Jeśli macie dosyć śpiewających nastolatek wychodzących co weekend z telewizora, gwiazd tańczących na lodzie znanych głównie reżyserom, akrobatów na trapezach albo Szymona Wydry całującego foki, być może jest to jakiś powodów, by przynajmniej na chwilę wynieść się do Skandynawii. Otóż właśnie szwedzka telewizja postanowiła wnieść kategorię talent show na zupełnie nowy poziom. Już za moment zacznie poszukiwania… utalentowanych piłkarzy – amatorów.
Zwycięzca programu podpisze kontrakt z Elfsborgiem, obecnym mistrzem kraju. Ł»adne tam jednorazowe akcje, typu okazjonalna fotka z zawodnikami albo kopnięcie piłki na rozpoczęcie meczu. Nie. Profesjonalny piłkarski kontrakt, gwarantujący rok funkcjonowania w klubie na tych samych zasadach, co pozostali gracze. Nietrudno sobie wyobrazić, że laureat w jednej chwili medialnie wzniesie się na jakiś zupełnie inny poziom. Wcześniej był nikim, za chwilę będą znali go wszyscy interesujący się piłką w kraju.
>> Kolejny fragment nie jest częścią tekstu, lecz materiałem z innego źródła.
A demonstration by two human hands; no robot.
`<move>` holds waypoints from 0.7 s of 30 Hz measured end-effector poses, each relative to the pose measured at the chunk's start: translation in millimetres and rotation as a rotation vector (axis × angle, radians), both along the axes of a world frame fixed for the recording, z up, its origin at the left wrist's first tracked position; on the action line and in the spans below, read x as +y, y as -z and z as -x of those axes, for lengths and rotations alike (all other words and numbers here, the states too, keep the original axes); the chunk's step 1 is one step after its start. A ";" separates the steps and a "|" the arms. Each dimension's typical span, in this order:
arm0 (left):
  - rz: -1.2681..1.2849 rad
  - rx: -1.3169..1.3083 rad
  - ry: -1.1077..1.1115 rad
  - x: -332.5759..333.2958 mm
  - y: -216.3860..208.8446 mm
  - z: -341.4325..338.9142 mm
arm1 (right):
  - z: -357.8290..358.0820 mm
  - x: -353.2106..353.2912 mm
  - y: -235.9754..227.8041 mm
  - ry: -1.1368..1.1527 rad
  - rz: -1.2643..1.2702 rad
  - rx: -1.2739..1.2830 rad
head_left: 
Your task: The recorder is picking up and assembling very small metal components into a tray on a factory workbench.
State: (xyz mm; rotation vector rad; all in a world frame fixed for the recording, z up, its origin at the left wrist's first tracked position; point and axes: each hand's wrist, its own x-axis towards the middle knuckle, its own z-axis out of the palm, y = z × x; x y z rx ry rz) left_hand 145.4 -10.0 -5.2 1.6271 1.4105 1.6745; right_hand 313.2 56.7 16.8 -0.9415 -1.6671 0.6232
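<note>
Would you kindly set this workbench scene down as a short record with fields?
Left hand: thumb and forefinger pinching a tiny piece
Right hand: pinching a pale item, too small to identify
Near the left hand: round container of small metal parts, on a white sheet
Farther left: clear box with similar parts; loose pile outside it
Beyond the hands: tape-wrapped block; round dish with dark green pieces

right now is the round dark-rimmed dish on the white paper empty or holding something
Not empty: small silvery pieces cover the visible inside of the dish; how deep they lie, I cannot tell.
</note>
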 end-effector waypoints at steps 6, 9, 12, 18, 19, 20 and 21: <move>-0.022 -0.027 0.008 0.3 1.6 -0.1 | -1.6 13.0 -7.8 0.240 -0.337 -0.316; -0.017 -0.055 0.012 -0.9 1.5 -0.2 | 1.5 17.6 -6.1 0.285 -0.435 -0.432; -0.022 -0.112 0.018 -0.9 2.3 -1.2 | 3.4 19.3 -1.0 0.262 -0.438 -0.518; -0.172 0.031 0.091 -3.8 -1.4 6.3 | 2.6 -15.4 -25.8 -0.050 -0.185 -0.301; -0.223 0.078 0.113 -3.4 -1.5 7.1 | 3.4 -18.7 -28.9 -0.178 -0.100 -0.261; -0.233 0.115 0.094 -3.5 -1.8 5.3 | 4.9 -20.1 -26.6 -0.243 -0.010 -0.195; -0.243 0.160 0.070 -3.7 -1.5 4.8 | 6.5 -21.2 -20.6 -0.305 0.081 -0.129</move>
Program poprowadzi dziennikarz Patrick Ekwall, autor m.in. biografii Martina Dahlina. Głównym jurorem ma być prezes Elfsborga, natomiast dwa pozostałe nazwiska na razie są utrzymywane w tajemnicy. Castingi, odbywające się w czterech miastach, wyłonią dwudziestu kandydatów powyżej szesnastego roku życia, którzy pojadą na wspólny obóz. Zawodników będzie ubywać po każdym dniu treningów, aż zostanie tylko jeden.
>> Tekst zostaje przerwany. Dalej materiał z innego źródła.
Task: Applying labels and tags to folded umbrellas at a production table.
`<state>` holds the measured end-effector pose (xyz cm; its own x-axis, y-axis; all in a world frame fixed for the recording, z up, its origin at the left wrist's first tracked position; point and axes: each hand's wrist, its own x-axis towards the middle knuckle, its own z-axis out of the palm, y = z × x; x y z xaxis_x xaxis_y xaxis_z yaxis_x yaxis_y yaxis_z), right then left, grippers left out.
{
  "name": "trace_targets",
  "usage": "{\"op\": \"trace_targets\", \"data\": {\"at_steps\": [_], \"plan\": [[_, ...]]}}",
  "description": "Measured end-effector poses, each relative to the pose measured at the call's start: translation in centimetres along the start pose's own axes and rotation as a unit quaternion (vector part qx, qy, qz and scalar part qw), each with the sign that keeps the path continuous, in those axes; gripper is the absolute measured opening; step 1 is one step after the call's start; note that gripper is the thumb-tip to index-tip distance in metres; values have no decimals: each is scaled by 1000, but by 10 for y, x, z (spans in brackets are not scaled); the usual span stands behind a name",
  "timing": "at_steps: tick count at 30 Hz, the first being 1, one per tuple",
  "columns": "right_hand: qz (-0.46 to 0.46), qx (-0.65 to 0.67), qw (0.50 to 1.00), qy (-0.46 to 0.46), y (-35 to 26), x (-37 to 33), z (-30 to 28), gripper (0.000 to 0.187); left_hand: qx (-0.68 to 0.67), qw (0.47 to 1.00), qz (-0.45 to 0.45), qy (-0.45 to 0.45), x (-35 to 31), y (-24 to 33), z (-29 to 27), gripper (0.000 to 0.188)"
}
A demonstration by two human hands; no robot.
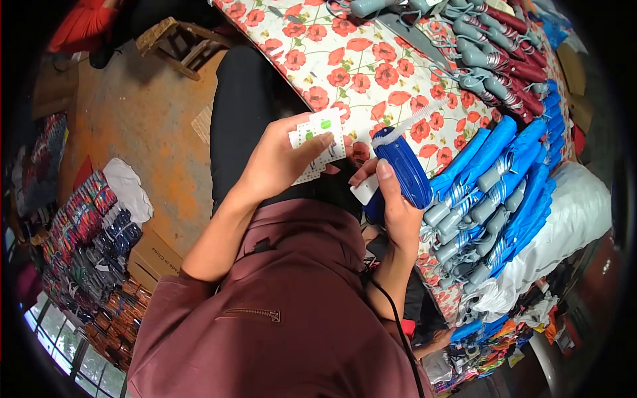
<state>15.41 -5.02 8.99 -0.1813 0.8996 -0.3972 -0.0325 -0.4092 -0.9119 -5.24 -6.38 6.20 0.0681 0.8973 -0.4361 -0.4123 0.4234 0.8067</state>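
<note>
My left hand (272, 159) is closed on a small fanned stack of white hang tags (332, 147) with green marks and dotted edges, the thumb lying over their front. Just to the right, my right hand (400, 211) grips a blue tagging gun (408, 169), its thumb along the side. From the gun's upper end a strip of clear plastic fasteners (419, 118) sticks out over the table. A white piece (363, 192) shows by the fingers of my right hand; whether it belongs to the gun I cannot tell. Both hands are above my lap at the table's near edge.
A table with a red-poppy cloth (371, 66) lies ahead. Folded blue umbrellas (481, 179) with grey handles are stacked at right, dark red umbrellas (521, 69) beyond. A wooden stool (176, 46) stands far left; bundled umbrellas (86, 212) and a cardboard box (154, 257) are at left.
</note>
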Motion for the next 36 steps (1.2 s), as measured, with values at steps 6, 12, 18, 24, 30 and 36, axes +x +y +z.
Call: {"op": "trace_targets", "data": {"at_steps": [6,12,18,24,30,36], "plan": [[-31,-30,998,-37,-4,-7,0,32,105,993,34,31,-7,16,15,18],[-38,-42,998,-40,-7,-11,2,28,153,986,59,34,-11,17,16,15],[-49,-22,998,-29,-5,-13,7,23,223,968,103,53,-12,8,9,13],[-57,-74,994,-49,-7,-14,0,29,280,923,262,-25,-7,3,4,10],[-119,-94,988,-28,-1,-8,2,25,320,939,120,40,-14,13,8,17],[-255,-70,964,33,17,-7,2,24,351,927,130,31,0,8,13,18]]}}
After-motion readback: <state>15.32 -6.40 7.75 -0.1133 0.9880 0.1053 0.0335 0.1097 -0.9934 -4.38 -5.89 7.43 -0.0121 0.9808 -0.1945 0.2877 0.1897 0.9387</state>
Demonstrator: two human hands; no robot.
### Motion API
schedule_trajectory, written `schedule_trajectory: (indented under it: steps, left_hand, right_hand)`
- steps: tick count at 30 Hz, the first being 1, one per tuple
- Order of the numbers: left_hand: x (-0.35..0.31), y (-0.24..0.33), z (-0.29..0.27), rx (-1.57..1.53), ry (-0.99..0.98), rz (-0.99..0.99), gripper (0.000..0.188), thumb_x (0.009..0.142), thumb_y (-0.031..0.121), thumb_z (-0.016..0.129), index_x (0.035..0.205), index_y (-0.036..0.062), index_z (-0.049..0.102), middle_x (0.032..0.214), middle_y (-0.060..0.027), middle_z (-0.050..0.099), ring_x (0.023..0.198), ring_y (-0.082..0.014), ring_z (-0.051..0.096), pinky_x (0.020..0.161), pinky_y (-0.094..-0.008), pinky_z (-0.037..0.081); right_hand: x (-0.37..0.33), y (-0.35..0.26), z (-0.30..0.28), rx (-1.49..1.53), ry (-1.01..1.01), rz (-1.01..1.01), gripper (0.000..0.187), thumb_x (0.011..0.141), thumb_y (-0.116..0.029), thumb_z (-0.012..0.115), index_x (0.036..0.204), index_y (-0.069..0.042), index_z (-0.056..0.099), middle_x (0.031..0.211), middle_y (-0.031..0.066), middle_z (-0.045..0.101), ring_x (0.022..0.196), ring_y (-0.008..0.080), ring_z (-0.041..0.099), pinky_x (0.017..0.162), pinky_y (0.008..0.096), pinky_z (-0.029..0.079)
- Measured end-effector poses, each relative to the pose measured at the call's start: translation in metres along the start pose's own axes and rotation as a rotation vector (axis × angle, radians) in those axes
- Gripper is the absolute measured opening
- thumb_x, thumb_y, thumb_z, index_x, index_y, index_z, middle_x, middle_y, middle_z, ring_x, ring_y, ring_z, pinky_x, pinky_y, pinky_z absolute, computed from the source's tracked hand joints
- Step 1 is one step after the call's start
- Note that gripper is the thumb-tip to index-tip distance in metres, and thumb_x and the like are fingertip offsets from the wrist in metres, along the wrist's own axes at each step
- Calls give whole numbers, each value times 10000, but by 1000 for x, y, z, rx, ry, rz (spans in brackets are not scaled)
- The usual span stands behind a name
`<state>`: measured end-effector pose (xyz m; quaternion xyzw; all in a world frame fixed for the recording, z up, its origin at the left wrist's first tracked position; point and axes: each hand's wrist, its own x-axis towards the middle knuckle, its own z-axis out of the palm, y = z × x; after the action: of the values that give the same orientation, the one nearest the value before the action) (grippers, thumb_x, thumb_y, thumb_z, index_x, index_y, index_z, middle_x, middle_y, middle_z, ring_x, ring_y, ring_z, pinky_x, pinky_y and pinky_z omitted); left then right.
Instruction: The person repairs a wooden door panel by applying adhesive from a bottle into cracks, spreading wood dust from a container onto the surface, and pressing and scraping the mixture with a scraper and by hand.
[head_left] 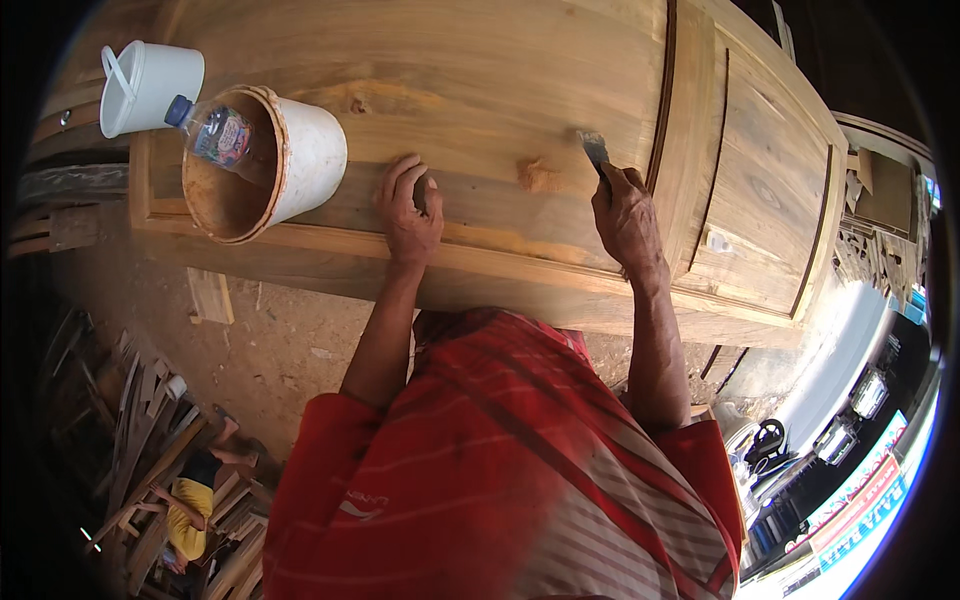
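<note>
A wooden door panel (450, 110) lies flat in front of me, its grain showing and dusty in places. My right hand (628, 218) is closed round a putty knife (595, 150) with a dark handle, its blade pointing away over the wood. Left of the blade, a small patch of reddish-brown powder or paste (540, 176) sits on the surface. Resting on the panel near its front edge, my left hand (408, 215) has curled fingers. Something dark shows between its thumb and fingers; its kind is unclear.
Left of my left hand stands a stained white bucket (315, 160), tilted in view, with a clear plastic bottle (220, 135) at its mouth. A smaller white pail (165, 85) is behind. A person in yellow (190, 515) is among wood scraps at lower left. A vehicle (850, 400) stands right.
</note>
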<state>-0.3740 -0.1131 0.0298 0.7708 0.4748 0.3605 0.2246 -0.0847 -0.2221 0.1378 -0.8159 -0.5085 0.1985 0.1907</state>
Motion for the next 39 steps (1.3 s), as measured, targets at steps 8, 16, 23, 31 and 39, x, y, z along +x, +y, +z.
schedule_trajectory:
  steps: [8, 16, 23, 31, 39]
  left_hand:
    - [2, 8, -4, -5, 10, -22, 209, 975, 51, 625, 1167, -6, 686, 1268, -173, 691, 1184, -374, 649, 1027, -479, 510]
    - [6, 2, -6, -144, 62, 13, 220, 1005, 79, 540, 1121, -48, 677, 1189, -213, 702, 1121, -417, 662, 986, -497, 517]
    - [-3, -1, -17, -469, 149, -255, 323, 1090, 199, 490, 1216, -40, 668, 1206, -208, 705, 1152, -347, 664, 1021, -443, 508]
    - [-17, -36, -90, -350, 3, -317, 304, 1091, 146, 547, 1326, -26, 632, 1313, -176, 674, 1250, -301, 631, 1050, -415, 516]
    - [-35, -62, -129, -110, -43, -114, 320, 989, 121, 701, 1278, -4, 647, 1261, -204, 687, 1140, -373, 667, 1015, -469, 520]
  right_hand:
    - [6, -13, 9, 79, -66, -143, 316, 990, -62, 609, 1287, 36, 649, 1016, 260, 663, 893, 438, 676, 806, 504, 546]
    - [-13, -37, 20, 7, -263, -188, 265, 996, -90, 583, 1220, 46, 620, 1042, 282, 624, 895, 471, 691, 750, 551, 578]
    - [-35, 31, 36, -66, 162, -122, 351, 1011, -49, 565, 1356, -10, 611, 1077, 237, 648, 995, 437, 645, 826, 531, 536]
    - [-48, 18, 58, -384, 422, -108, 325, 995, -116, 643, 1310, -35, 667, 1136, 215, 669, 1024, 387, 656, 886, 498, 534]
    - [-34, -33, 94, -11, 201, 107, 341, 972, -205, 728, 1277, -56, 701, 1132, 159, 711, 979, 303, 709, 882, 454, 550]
Zaraz po tym złoży podpis na umowie i przynajmniej na rok stanie się pełnoprawnym członkiem kadry Elfsborga, który jeszcze w tym sezonie grał w eliminacjach Ligi Mistrzów. A wszystko to na oczach telewidzów, bo program będzie oczywiście na bieżąco relacjonowany przez jedną ze szwedzkich stacji. Fajny pomysł, na którym Elfsborg prawdopodobnie tylko zyska marketingowo.
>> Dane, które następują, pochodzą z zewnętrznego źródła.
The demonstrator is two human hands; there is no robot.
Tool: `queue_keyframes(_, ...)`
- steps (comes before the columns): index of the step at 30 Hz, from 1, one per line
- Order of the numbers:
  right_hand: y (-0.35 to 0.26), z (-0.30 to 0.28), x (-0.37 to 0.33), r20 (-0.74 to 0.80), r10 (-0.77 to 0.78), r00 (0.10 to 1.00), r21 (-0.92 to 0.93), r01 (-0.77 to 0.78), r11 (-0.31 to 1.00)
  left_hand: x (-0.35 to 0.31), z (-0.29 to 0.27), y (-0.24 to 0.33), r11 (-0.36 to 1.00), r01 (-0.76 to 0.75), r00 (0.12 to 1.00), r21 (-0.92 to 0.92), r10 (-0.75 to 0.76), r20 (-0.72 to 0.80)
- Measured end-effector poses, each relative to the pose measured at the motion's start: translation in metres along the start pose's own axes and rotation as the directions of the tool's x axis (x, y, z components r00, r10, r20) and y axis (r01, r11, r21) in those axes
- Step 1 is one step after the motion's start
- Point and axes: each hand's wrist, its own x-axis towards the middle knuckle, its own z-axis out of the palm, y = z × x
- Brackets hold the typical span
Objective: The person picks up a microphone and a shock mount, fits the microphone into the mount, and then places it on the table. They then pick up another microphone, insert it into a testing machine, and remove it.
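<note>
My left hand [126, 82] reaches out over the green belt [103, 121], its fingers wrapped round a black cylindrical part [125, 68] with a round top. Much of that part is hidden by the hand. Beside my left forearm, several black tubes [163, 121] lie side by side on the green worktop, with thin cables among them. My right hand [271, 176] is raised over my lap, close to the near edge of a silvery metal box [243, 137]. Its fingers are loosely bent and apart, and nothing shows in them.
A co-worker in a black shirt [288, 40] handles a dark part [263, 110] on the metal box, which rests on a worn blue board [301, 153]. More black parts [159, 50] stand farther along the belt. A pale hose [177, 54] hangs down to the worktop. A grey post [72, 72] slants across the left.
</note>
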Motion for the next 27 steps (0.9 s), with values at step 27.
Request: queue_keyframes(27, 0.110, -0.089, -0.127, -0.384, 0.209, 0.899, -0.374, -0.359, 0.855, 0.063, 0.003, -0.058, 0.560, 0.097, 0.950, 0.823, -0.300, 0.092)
Może warto by zaszczepić go na polskim gruncie? Jeśli „Świat według Kiepskich” może być kręcony już na Ukrainie, a jakiś inny gniot TVN-u leci podbijać Chiny, to i nasz ulubieniec Stanislav Levy mógłby przed milionową publicznością poszukać wzmocnień do zespołu. Emocje gwarantowane. Zakładamy, że zwycięzca w najgorszym razie i tak nie byłby wyraźnie gorszy od kilku, których ma już w kadrze.